Someone forwarded me an email this morning that gave me pause. My first reaction was one of urgency, as in "somebody should do something!" Considering all the circumstances, however, I wonder. The image above was taken on the rooftop of the Metropolitan Museum in NYC; it's of a piece called Splotch #3 by Sol Lewitt, who died Sunday at the age of 78. From his NYTimes obit:
Mr. LeWitt helped establish Conceptualism and Minimalism as dominant movements of the postwar era. A patron and friend of colleagues young and old, he was the opposite of the artist as celebrity. He tried to suppress all interest in him as opposed to his work; he turned down awards and was camera-shy and reluctant to grant interviews. He particularly disliked the prospect of having his photograph in the newspaper.

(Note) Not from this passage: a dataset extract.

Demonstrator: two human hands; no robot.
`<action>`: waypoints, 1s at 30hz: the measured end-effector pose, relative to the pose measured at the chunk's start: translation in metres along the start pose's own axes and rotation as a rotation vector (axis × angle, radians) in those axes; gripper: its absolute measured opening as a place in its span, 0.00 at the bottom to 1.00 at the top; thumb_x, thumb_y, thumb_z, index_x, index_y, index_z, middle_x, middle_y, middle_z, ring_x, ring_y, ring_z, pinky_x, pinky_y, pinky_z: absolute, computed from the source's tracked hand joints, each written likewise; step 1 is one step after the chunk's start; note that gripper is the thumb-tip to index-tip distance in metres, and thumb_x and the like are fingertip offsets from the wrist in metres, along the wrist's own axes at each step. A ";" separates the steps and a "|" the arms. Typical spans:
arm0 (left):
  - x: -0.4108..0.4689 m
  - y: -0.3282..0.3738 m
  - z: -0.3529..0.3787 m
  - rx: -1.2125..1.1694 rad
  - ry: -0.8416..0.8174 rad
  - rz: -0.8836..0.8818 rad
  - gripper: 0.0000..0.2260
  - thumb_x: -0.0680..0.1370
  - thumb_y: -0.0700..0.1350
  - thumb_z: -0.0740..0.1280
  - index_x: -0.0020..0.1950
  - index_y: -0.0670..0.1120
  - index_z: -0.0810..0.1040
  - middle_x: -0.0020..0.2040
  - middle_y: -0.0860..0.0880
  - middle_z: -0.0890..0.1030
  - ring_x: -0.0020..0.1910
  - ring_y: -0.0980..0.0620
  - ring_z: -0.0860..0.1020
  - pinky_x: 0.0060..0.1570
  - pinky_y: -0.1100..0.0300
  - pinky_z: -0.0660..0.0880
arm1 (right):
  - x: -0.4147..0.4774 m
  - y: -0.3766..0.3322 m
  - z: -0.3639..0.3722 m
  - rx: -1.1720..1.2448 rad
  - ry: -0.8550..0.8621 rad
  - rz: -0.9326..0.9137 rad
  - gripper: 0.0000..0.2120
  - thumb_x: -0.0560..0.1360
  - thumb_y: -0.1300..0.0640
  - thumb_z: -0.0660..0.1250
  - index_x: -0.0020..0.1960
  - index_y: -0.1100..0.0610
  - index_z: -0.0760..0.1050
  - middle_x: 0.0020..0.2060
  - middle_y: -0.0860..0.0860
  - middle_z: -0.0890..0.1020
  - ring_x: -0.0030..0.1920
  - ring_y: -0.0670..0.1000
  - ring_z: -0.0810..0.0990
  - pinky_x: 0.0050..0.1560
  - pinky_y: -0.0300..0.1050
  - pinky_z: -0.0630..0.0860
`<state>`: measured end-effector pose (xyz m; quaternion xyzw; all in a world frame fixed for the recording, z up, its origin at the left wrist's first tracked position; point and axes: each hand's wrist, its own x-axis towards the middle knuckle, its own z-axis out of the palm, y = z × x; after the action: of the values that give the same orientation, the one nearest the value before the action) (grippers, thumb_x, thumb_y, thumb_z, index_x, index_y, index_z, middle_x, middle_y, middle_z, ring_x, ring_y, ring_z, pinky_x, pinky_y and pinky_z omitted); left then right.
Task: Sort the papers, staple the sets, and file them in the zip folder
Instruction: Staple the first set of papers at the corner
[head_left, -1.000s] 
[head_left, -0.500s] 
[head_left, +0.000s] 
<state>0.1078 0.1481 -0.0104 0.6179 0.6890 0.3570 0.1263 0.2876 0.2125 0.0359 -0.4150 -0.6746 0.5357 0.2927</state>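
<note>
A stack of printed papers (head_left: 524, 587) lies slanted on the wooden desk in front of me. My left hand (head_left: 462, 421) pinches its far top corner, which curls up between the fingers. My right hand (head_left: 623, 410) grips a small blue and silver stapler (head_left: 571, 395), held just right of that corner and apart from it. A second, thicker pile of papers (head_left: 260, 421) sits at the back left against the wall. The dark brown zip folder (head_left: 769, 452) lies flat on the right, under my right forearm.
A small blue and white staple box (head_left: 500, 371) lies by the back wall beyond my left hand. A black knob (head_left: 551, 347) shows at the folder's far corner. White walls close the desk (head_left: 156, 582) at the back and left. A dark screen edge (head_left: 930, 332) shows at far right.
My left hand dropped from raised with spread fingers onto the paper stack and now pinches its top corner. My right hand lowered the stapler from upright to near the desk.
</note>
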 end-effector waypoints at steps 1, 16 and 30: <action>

Typically, a 1980 work called “Autobiography” consisted of more than 1,000 photographs he took of every nook and cranny of his Manhattan loft, down to the plumbing fixtures, wall sockets and empty marmalade jars, and documented everything that had happened to him in the course of taking the pictures. But he appeared in only one photograph, which was so small and out of focus that it is nearly impossible to make him out. His work — sculptures of white cubes, or drawings of geometric patterns, or splashes of paint like Rorschach patterns — tested a viewer’s psychological and visual flexibility. See a line. See that it can be straight, thin, broken, curved, soft, angled or thick. Enjoy the differences. The test was not hard to pass if your eyes and mind were open, which was the message of Mr. LeWitt’s art.
I loved the post written by Jen Carlson that we ran at Gothamist because it had a large-sized crop of the above photo. It was interesting enough that in Monday's Extra, Extra post, I chose a picture of a young girl embracing LeWitt's art: literally.

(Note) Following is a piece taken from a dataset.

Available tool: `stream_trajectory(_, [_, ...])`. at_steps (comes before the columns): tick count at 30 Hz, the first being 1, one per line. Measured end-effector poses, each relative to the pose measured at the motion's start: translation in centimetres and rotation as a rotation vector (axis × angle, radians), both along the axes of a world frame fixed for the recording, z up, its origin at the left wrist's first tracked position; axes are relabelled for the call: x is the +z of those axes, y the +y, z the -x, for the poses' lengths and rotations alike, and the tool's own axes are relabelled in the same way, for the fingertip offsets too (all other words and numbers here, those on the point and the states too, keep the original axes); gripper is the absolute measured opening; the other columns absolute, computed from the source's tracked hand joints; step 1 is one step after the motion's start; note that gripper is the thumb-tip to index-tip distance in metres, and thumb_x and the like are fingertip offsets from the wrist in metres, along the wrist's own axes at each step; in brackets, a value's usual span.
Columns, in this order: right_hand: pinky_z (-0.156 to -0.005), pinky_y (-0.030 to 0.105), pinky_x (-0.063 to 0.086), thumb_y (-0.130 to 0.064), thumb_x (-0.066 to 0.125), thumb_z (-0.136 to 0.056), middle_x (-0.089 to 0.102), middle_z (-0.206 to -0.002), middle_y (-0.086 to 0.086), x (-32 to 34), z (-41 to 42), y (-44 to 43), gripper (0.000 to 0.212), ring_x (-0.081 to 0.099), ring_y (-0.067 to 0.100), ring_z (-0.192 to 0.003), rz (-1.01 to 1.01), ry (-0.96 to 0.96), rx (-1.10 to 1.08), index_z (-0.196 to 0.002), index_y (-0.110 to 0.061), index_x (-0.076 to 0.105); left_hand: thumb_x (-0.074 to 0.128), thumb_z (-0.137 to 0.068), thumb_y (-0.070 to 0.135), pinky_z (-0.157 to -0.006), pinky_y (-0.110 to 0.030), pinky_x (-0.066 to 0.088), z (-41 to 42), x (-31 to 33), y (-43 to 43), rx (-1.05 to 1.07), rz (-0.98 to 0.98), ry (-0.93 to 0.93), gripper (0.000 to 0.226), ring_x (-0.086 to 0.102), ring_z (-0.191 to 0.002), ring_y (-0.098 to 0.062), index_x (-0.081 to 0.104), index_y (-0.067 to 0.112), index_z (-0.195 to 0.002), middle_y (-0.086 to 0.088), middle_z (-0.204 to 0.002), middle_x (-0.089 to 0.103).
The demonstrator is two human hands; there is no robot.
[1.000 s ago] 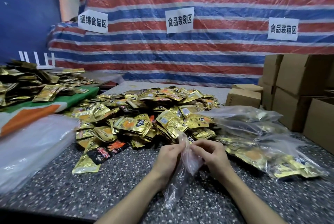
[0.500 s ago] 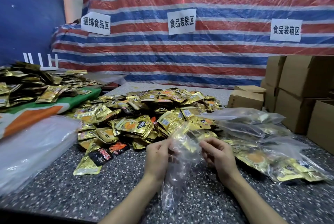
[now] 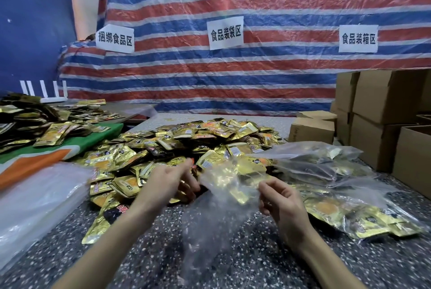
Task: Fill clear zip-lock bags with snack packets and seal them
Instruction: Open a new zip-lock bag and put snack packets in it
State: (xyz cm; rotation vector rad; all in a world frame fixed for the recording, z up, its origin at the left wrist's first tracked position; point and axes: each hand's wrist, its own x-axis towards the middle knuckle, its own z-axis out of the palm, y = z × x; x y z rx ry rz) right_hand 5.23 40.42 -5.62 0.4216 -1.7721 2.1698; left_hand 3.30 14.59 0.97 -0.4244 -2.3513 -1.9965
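A clear zip-lock bag (image 3: 217, 223) hangs over the speckled table (image 3: 291, 263), mouth gaping toward the pile of gold snack packets (image 3: 186, 146). Packets show through its film. My right hand (image 3: 282, 202) pinches the right lip of the mouth between thumb and fingers. My left hand (image 3: 168, 181) sits at the near edge of the pile, fingers curled, right beside the bag's left lip. Blur hides whether it holds that lip.
Filled clear bags (image 3: 345, 209) lie to the right. Cardboard boxes (image 3: 377, 102) line the right side, with a small one (image 3: 312, 130) behind the pile. A stack of empty clear bags (image 3: 39, 197) lies at left, below a cloth (image 3: 102, 130) with more packets (image 3: 35, 120).
My left hand has shifted left toward the pile and the bag's mouth has spread wider. My right hand has stayed in place, still pinching the lip.
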Motion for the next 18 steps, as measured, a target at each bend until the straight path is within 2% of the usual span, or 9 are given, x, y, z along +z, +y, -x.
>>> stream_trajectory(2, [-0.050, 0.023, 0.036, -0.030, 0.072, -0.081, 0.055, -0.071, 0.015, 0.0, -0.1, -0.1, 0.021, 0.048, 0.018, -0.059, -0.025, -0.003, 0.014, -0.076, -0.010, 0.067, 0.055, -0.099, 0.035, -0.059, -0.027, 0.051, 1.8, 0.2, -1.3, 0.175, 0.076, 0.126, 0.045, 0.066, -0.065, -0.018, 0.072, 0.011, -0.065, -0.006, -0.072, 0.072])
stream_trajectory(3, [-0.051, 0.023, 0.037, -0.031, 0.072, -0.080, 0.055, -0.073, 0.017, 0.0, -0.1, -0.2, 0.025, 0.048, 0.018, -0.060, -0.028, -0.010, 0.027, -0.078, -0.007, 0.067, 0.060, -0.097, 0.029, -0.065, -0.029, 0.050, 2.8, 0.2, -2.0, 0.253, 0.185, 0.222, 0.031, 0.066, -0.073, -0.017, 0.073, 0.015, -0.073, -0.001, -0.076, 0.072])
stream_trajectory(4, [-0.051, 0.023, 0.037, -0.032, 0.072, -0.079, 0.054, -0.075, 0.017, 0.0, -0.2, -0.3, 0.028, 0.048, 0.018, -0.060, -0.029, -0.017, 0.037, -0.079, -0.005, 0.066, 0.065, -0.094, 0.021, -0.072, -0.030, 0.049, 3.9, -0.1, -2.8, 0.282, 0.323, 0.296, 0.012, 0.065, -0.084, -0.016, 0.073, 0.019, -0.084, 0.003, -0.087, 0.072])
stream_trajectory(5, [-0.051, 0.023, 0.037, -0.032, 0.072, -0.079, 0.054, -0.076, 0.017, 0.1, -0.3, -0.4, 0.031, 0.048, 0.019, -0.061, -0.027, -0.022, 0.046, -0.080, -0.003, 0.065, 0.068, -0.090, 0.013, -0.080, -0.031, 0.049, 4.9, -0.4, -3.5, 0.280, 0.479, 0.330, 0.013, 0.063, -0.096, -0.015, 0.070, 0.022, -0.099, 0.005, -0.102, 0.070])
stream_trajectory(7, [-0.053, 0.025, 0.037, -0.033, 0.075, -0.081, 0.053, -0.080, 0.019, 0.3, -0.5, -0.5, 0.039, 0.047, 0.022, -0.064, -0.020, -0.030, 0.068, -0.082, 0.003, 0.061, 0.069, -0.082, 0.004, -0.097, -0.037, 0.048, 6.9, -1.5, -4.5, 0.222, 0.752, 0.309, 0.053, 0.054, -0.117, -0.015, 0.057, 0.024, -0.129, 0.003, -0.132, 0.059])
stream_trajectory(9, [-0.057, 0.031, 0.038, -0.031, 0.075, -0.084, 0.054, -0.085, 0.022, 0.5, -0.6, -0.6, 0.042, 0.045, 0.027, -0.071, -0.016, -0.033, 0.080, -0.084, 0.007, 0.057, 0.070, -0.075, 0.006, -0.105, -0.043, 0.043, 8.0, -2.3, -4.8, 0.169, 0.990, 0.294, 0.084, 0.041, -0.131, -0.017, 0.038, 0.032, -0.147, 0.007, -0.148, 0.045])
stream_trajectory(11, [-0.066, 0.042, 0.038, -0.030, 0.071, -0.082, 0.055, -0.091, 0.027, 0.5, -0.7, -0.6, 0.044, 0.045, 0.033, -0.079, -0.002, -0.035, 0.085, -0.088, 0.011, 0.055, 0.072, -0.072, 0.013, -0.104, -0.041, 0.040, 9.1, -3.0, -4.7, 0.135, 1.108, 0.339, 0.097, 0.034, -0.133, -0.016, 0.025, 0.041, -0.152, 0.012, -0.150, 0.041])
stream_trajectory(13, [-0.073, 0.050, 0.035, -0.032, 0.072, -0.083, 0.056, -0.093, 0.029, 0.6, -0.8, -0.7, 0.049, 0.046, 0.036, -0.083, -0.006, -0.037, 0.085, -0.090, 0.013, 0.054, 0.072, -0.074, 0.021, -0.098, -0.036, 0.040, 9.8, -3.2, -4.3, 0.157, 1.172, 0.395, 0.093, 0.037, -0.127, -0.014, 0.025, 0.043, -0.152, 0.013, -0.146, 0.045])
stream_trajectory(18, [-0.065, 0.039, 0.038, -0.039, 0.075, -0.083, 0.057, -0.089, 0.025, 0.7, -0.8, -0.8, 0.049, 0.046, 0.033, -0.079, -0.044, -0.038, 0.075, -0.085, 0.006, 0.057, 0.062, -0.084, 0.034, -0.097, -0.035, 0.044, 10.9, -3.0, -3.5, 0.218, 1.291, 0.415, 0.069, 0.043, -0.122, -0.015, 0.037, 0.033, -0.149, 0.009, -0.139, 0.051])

So this morning's recieved email was a bit of a surprise, as it described some of LeWitt's wall drawings that exist inside one of the buildings slated for destruction at Brooklyn's Atlantic Yards development project. An excerpt:
644 Pacific Street is in the footprint of Bruce Ratner's proposed "Atlantic Yards" project, specifically in the footprint of the arena itself. In that building, once occupied by one of Mr. Lewitt's studio assistants, are at least two wall paintings by the artist. The building is in the list of the first round of demolitions the developer intends to begin in the coming weeks. These wall paintings should be photographed for historical documentation and the Sol Lewitt catalogue.

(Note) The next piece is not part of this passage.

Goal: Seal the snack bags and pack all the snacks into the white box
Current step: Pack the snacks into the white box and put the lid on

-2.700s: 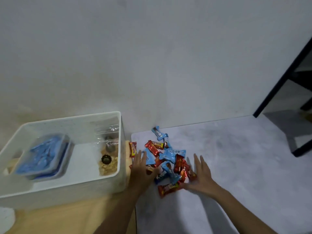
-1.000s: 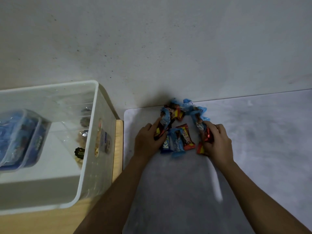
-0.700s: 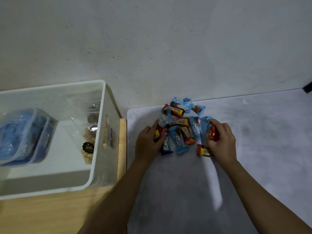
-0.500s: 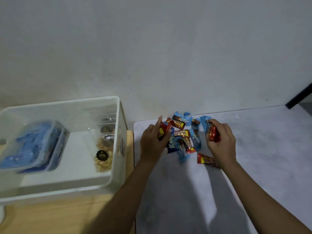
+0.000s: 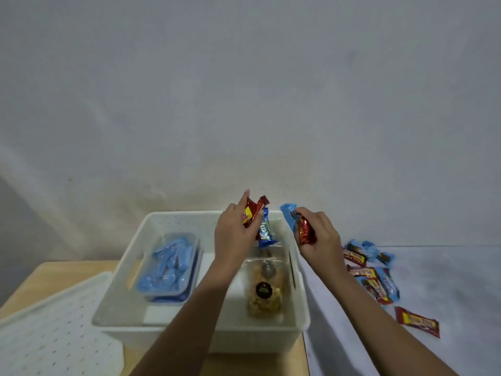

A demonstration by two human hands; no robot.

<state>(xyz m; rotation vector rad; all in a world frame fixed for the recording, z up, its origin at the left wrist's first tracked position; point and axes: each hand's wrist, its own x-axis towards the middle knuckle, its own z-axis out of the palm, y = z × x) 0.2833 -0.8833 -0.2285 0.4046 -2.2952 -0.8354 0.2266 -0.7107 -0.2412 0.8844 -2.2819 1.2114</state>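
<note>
The perforated lid [image 5: 54, 321] is lying off the box at the near left. Inside the white box [image 5: 257, 340], a blue-lidded container [image 5: 168, 267] and a clear snack bag [image 5: 264, 291] are sitting; whether the bag is sealed cannot be told. To the right, loose bars [image 5: 374, 278] are lying on the grey mat [image 5: 461, 280], so packing is judged partly complete.

Farther in, the left hand [image 5: 233, 234] is gripping red and blue bars [image 5: 257, 223] over the box's far part. The right hand [image 5: 320, 240] is gripping a second pair [image 5: 303, 232] at the far right corner. Bare floor between container and bag is offering release room. The wall [image 5: 244, 104] is standing close behind the far rim.
</note>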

This is a fairly small request. The sender doesn't even seem to be calling for perservation of the works, just documentation before they are destroyed. I then remembered the closing lines of the obit that Carlson wrote for Gothamist, recounting LeWitt's lack of sentimentality in regards to his works' temporary nature.
LeWitt moved to New York in 1953 and had a variety of short-term jobs, including night receptionist at the Museum of Modern Art. His first solo art show was at the John Daniels Gallery in 1965 and his first wall drawing, part of a 1968 display, moved the gallery owner so much that she couldn't bear to paint over it and insisted LeWitt do it himself, which he did without hesitating.
Of course, LeWitt was only 39 then, just halfway through his 78 years. I'm sure the cavalierness of an artist with decades of productivity ahead of him may have been tempered as those years ahead diminished. In that respect, LeWitt treated his art as most of us treat life. And the end of both LeWitt's life and some of his work may intersect at Atlantic Ave. and Pacific St. in 2007.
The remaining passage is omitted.